In Middleton’s text, Bianca’s rape occurs offstage. In Hunter’s production, the assault occurred onstage, thinly concealed by strobe lights and an awkward choice of choir music. I was seated in a position of relative safety: I could only see the actors from a distance, and had no view of their faces. Unlucky audience members had to grapple with far closer proximity to the actors. “I think at that point, I just had to close my eyes”, says an audience member who found themselves with a close-up view of Bianca’s face during the scene.

Immediately following this scene came the welcome refuge of the intermission. When the second half commenced, there were many empty seats. I spoke to various audience members who cited the graphic depiction of sexual violence and the absence of a content warning as contributing to their decision to leave the performance. Whilst there was a content warning for “sexual assault and coercion” in the play’s description on TicketSource, this was absolutely insufficient communication. It would have taken less than thirty seconds to reiterate a content warning at the start of the play, or to make a sign for the door. In fact, there was already a warning sign on the theatre door for strobe lights, which could easily have accommodated a content warning.

The play did showcase some excellent performances. Bestrova beautifully conveyed Bianca’s shift from enamoured ingénue to social-climbing cynic. Linklater embodied Leantio’s controlling nature, delivering dialogue compellingly. Colgan, donning Livia’s widow’s attire, had an almost intoxicating command of the stage. It’s no easy feat to convey the emotional complexity of a villain, especially a villain as nefarious as Livia. Colgan, however, accomplished this magnificently without even breaking a sweat.

Interwoven with the story of Bianca and Leantio is the story of Isabella (Céline Denis). Isabella is unhappily engaged to the Ward (Juliet Taub). In Middleton’s text, the Ward is a foolish, intolerable heir. Hunter, in a genius twist, envisions the Ward instead as a literal fool. Taub dons clown makeup, a crocheted jester’s hat, and jingles a mini-me teddy bear in the faces of audience members. She infused the play with charisma and energy.

Whilst Isabella wrestles with her unhappy engagement to a fool, she simultaneously has an affair with her uncle, Hippolito (Kit Parsons). Not to worry: Livia says that they’re not actually related. Alas, would you believe it, Livia –ever untrustworthy –was lying. Hunter told Cherwell that he wanted the theatre “to feel like a boudoir, and the audience the participants of something very debauched”. Hippolito’s grotesque monologue, in which he confesses his desire for his niece, certainly achieved this. Parsons’ delivery was appropriately conflicted and tormented. Rather than portraying Hippolito as a cut-and-dry pervert, he was conveyed as a lonely and tormented individual.

In an experimental twist on Middleton’s masque, strobe lighting spotlighted raving characters dotted around the chessboard stage.
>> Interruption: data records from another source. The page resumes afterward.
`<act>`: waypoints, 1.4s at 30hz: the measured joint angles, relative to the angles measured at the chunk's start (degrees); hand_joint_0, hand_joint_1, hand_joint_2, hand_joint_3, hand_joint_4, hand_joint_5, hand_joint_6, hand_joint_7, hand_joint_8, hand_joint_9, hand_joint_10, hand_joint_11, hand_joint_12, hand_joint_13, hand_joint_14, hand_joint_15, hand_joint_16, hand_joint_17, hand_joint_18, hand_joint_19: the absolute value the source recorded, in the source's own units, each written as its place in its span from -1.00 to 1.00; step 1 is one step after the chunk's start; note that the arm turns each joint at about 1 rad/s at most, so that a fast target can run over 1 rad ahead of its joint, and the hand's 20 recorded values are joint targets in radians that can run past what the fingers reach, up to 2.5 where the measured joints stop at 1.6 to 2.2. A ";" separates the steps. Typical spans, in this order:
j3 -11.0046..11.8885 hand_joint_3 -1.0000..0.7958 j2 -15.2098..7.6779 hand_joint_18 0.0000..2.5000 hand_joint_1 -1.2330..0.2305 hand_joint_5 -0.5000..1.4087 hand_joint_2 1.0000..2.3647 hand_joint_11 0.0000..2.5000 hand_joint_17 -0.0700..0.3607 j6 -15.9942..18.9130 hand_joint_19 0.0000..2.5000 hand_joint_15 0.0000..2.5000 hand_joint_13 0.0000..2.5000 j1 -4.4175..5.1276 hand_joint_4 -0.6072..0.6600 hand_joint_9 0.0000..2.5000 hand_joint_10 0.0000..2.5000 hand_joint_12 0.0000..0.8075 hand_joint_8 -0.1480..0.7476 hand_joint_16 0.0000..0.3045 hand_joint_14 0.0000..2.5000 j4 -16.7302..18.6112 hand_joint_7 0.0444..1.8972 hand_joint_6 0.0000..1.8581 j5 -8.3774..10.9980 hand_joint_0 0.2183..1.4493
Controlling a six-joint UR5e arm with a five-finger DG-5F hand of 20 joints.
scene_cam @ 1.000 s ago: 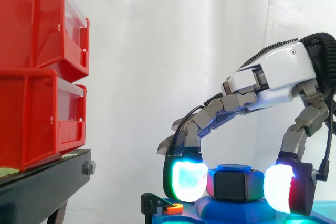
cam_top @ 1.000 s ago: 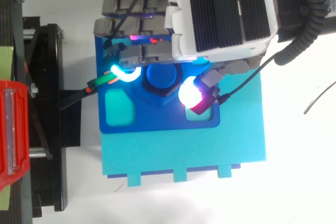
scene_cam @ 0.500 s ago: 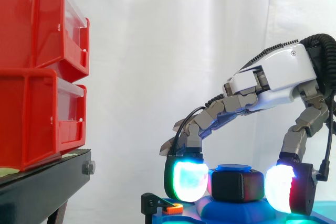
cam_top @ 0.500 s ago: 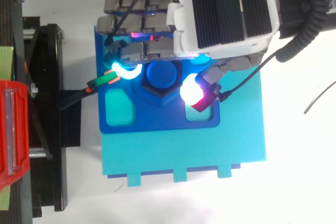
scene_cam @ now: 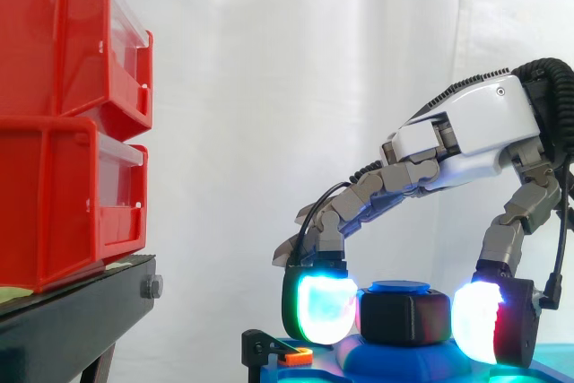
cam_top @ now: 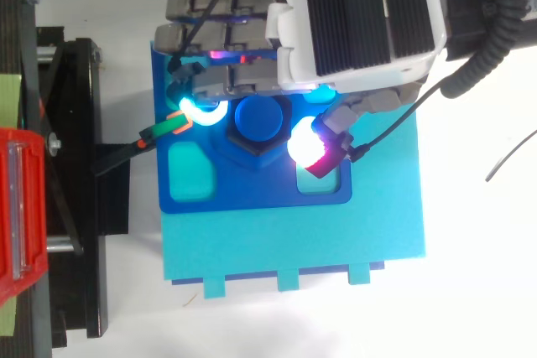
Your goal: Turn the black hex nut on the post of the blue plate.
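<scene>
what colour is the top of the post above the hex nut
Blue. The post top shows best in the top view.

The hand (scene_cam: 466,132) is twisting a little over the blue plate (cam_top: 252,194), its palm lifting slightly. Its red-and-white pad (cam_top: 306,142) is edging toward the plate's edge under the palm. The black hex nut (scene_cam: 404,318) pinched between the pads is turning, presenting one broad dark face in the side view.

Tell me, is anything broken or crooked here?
Nothing stands out. The black hex nut sits level on the post of the blue plate, the hand's glowing pads pinch it from both sides, and the red bins are stacked straight.
</scene>
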 measured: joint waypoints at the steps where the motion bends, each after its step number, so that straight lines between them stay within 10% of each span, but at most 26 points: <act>1: 0.00 -0.44 0.00 -1.00 -0.48 -0.66 -1.00 -0.94 -0.18 0.01 -0.92 -0.96 -1.00 0.00 0.21 -0.81 -1.00 -0.21 -0.25 -0.69 -1.00 0.00 0.08 -0.46 -0.01 -0.57; 42: 0.00 -0.44 0.01 -1.00 -0.27 -0.68 -1.00 -0.93 -0.08 0.06 -0.89 -0.95 -0.96 0.01 0.28 -0.79 -1.00 -0.10 -0.16 -0.63 -1.00 0.44 -0.05 -0.46 -0.07 -0.71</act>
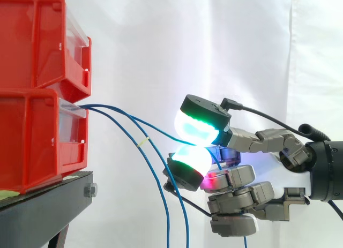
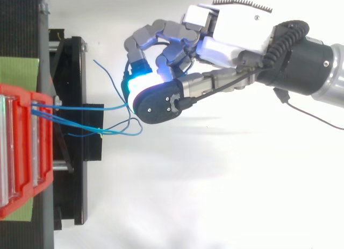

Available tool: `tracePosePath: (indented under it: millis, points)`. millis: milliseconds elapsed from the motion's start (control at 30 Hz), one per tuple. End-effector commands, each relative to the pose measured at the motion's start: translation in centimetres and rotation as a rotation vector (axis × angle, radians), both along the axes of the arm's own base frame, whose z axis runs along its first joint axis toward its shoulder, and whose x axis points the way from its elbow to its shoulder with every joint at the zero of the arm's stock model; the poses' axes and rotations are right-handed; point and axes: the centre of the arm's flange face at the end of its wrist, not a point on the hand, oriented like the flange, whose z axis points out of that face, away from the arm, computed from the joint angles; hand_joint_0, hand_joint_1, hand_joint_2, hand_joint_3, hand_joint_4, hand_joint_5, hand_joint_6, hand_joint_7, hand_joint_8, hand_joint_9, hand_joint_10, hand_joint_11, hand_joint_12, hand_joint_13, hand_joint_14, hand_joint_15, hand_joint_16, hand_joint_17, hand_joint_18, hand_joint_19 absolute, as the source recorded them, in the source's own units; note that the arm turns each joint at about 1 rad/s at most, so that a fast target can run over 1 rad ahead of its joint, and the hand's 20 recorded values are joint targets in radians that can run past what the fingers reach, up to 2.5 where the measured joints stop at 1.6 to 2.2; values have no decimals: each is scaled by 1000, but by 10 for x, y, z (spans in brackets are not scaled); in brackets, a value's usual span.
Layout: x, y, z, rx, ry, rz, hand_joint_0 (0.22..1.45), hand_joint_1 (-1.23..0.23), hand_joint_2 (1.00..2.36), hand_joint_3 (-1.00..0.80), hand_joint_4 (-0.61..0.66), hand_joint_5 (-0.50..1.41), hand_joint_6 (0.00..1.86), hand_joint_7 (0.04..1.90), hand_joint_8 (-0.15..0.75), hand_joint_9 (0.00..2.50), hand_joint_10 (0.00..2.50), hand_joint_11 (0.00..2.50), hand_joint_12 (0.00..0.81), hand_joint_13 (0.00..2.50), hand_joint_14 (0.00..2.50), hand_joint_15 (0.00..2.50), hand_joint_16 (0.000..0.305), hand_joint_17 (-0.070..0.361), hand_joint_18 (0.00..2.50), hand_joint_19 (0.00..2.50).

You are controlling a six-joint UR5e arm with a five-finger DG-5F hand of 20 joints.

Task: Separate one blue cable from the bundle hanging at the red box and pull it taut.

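The robot's hand pinches one thin blue cable between two glowing fingers, a little way from the lower red plastic box. The other blue cables hang loose. It should squeeze firmly and pull slowly, straight away from the box.

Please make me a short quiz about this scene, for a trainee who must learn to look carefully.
1. True or false: the hand pinches one blue cable between two glowing pads.
2. The cables come out of: A a spool; B the lower red bin; C a wall socket.
3. What carries that bin?
Key: 1 true; 2 B; 3 the black stand.
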Motion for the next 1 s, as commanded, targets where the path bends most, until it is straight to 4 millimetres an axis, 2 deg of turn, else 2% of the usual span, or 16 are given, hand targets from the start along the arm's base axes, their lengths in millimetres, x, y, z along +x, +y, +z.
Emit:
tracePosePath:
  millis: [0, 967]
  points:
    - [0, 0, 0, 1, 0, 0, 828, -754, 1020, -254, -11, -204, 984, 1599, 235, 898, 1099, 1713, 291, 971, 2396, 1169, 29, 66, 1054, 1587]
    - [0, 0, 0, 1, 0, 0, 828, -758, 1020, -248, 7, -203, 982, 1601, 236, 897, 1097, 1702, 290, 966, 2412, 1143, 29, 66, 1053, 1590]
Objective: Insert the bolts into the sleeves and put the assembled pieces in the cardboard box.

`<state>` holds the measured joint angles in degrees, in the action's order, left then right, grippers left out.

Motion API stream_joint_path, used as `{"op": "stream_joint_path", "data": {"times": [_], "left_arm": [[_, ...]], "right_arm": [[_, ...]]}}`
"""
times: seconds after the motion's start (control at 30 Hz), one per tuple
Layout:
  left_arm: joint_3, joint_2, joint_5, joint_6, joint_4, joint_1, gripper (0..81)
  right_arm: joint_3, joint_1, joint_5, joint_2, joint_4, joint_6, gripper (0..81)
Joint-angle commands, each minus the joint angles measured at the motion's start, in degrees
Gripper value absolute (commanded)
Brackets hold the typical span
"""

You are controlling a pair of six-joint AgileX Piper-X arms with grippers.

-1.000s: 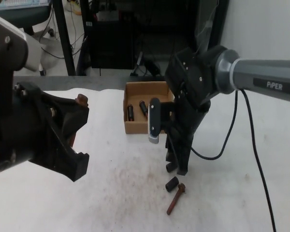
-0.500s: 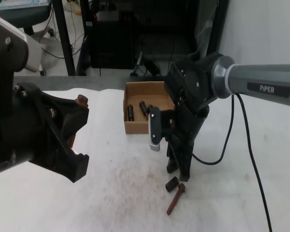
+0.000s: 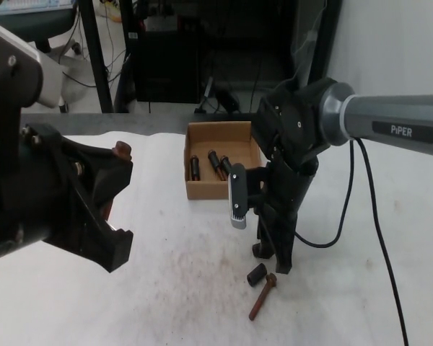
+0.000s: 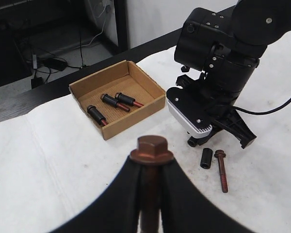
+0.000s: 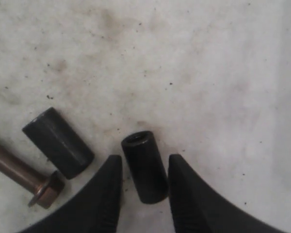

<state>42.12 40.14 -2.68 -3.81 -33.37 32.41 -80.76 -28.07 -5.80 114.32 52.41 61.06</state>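
**Right arm lowers onto a sleeve; left arm holds its bolt**
High view: the right gripper has dropped nearer the loose bolt, so a sleeve pickup looks imminent. The cardboard box holds three assembled pieces. Left wrist view: the left gripper clamps a bolt head-up. Right wrist view: parted fingers straddle a sleeve lying on the bench, with a second sleeve beside it.

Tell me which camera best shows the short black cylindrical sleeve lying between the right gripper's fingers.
The right wrist view: the short black cylindrical sleeve lies close up on the white cloth, hollow end visible, between the right gripper's open fingers. In the high and left wrist views that arm covers most of it.
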Motion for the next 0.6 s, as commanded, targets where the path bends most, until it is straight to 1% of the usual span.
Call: {"op": "stream_joint_path", "data": {"times": [0.0, 0.57], "left_arm": [[0.1, -0.7, 0.0, -0.1, 0.6, -0.2, 0.2], [0.1, -0.7, 0.0, -0.1, 0.6, -0.2, 0.2]], "right_arm": [[-0.1, 0.2, -0.5, 0.3, -0.2, 0.7, 30.9], [-0.1, 0.0, -0.5, 2.7, -2.6, 0.7, 30.9]]}}
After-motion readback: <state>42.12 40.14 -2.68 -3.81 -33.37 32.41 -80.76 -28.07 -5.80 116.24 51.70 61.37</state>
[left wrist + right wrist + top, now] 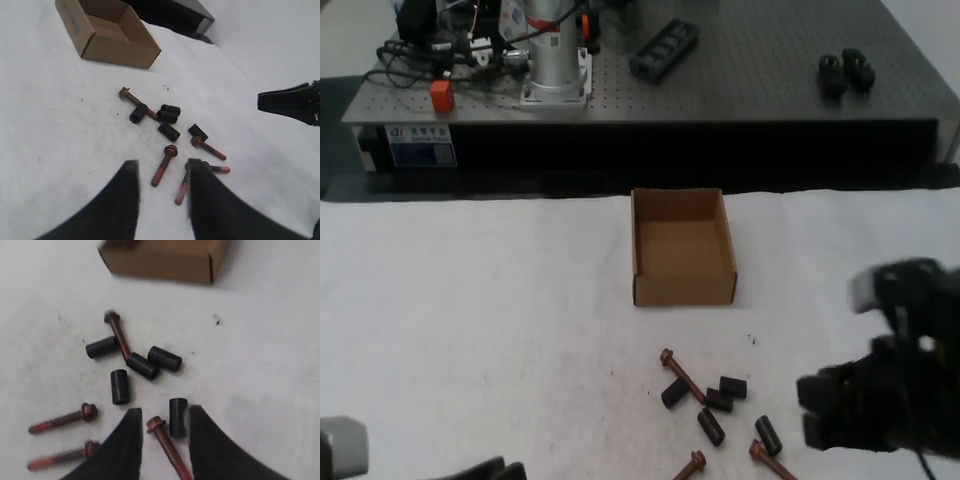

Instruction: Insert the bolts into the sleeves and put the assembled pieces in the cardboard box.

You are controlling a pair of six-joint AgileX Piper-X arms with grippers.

As each doomed character met their end, a red light flared, the same red light that had flared throughout the play whenever lust was consummated with a kiss. Hunter calls lighting designer Michelle Ng “a true professional” and “a visionary”, citing Ng’s work on Yasmin Nachif’s ‘Tis Pity She’s a Whore (2024). The circularity of Ng’s visual storytelling was pleasing and cohesive.

Controversial but compelling, Women Beware Women showcased some incredible talent. When asked why he chose to stage Middleton’s play, Hunter says that “on some level, strangely, the characters inspire me? The line between taboo desire and queer desire has always felt thin to me.” Right or wrong, it was undoubtedly a performance to remember.